DESCRIPTION OF THE TASK: The data that follows is to be given again, exactly as written.

GIVEN MATERIAL:
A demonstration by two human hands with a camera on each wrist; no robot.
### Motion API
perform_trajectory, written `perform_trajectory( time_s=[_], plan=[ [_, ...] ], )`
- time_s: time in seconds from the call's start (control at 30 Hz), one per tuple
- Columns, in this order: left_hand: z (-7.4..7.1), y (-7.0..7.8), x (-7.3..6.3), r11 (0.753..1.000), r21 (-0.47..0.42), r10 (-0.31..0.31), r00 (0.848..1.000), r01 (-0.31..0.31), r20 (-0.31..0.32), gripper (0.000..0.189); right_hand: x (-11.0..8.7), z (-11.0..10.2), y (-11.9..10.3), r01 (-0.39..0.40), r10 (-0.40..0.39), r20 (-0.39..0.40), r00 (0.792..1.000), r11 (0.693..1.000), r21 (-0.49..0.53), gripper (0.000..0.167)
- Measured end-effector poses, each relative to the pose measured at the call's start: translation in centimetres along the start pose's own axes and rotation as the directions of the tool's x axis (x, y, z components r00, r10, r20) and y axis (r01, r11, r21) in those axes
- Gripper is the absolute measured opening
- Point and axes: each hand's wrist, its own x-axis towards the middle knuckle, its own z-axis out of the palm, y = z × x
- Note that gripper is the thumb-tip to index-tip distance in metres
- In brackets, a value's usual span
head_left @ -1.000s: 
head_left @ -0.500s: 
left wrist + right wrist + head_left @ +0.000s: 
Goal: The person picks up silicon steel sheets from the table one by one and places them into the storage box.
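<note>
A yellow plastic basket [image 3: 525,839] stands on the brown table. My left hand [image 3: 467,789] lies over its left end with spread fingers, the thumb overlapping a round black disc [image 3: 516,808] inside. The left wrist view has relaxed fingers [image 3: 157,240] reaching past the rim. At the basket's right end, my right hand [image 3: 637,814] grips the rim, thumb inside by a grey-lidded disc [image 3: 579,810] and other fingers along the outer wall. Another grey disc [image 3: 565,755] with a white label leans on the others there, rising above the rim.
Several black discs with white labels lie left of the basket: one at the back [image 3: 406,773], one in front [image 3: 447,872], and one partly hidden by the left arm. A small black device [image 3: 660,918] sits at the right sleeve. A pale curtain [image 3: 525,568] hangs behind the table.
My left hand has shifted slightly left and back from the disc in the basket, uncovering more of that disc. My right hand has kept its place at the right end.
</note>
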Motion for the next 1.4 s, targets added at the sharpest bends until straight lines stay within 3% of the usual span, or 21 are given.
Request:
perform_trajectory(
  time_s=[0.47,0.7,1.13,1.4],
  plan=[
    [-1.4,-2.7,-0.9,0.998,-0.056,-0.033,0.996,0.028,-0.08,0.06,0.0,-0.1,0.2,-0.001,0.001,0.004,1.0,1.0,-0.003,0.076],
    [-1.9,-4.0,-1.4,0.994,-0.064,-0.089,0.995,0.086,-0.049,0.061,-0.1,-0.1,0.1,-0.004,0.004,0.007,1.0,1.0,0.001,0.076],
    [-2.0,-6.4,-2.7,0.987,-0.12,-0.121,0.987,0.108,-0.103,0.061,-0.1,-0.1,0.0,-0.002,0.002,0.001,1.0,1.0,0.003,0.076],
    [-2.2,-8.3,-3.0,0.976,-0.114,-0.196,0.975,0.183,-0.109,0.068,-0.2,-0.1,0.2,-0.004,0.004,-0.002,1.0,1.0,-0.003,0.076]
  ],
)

SOLUTION TO THIS EXERCISE:
A demonstration by two human hands with a camera on each wrist; no robot.
### Motion API
perform_trajectory, written `perform_trajectory( time_s=[_], plan=[ [_, ...] ], )`
- time_s: time in seconds from the call's start (control at 30 Hz), one per tuple
- Columns, in this order: left_hand: z (-7.4..7.1), y (-7.0..7.8), x (-7.3..6.3), r11 (0.753..1.000), r21 (-0.47..0.42), r10 (-0.31..0.31), r00 (0.848..1.000), r01 (-0.31..0.31), r20 (-0.31..0.32), gripper (0.000..0.189); right_hand: x (-11.0..8.7), z (-11.0..10.2), y (-11.9..10.3), r01 (-0.39..0.40), r10 (-0.40..0.39), r20 (-0.39..0.40), r00 (0.792..1.000), r11 (0.693..1.000), r21 (-0.49..0.53), gripper (0.000..0.167)
- Measured end-effector poses, each relative to the pose measured at the call's start: translation in centimetres along the start pose's own axes and rotation as the directions of the tool's x axis (x, y, z components r00, r10, r20) and y axis (r01, r11, r21) in those axes
- Gripper is the absolute measured opening
- Point and axes: each hand's wrist, its own x-axis towards the middle knuckle, its own z-axis out of the palm, y = z × x
- Note that gripper is the thumb-tip to index-tip distance in metres
- In brackets, a value's usual span
head_left @ -1.000s: 
head_left @ -0.500s: 
left wrist + right wrist + head_left @ +0.000s: 
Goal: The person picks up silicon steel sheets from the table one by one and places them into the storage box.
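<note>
A yellow plastic basket [image 3: 525,839] stands on the brown table. My left hand [image 3: 467,789] lies over its left end with spread fingers, the thumb overlapping a round black disc [image 3: 516,808] inside. The left wrist view has relaxed fingers [image 3: 157,240] reaching past the rim. At the basket's right end, my right hand [image 3: 637,814] grips the rim, thumb inside by a grey-lidded disc [image 3: 579,810] and other fingers along the outer wall. Another grey disc [image 3: 565,755] with a white label leans on the others there, rising above the rim.
Several black discs with white labels lie left of the basket: one at the back [image 3: 406,773], one in front [image 3: 447,872], and one partly hidden by the left arm. A small black device [image 3: 660,918] sits at the right sleeve. A pale curtain [image 3: 525,568] hangs behind the table.
My left hand has shifted slightly left and back from the disc in the basket, uncovering more of that disc. My right hand has kept its place at the right end.
</note>
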Motion for the next 1.4 s, targets added at the sharpest bends until straight lines stay within 3% of the usual span, or 21 are given.
Request:
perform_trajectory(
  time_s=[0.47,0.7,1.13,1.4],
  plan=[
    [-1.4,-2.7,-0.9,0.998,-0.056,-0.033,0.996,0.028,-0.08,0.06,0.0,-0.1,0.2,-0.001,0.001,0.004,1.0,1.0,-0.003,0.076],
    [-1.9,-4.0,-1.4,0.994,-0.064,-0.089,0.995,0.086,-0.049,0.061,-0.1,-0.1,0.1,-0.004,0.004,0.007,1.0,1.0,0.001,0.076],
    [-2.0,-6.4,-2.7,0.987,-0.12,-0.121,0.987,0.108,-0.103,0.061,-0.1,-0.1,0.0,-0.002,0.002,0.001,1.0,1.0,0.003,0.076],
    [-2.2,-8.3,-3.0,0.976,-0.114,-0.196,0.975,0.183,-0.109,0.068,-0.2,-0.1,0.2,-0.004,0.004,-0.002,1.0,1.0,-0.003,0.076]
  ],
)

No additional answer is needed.